• [The task]: Extract all of the data and reproduce it precisely.

• [Data provided]:
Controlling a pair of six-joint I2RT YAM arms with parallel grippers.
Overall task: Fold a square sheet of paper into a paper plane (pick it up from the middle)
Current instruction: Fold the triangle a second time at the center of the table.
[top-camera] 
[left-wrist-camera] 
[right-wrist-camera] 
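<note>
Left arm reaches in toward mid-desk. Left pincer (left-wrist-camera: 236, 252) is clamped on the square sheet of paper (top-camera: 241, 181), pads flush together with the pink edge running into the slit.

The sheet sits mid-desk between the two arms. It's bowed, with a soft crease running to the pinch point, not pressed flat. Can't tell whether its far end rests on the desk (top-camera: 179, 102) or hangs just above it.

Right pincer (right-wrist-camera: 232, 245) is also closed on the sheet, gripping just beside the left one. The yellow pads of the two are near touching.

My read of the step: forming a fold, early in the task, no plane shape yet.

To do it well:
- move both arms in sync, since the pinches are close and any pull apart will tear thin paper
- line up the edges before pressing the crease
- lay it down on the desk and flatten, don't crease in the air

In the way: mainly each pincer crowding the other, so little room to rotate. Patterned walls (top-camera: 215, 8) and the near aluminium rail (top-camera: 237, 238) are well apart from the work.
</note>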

• [Answer box]:
Controlling a pair of six-joint I2RT YAM arms with parallel grippers.
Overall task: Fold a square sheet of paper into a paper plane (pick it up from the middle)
Current instruction: Fold the triangle a second time at the center of the table.
[top-camera] 
[left-wrist-camera] 
[right-wrist-camera] 
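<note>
Left arm reaches in toward mid-desk. Left pincer (left-wrist-camera: 236, 252) is clamped on the square sheet of paper (top-camera: 241, 181), pads flush together with the pink edge running into the slit.

The sheet sits mid-desk between the two arms. It's bowed, with a soft crease running to the pinch point, not pressed flat. Can't tell whether its far end rests on the desk (top-camera: 179, 102) or hangs just above it.

Right pincer (right-wrist-camera: 232, 245) is also closed on the sheet, gripping just beside the left one. The yellow pads of the two are near touching.

My read of the step: forming a fold, early in the task, no plane shape yet.

To do it well:
- move both arms in sync, since the pinches are close and any pull apart will tear thin paper
- line up the edges before pressing the crease
- lay it down on the desk and flatten, don't crease in the air

In the way: mainly each pincer crowding the other, so little room to rotate. Patterned walls (top-camera: 215, 8) and the near aluminium rail (top-camera: 237, 238) are well apart from the work.
</note>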

No further output remains.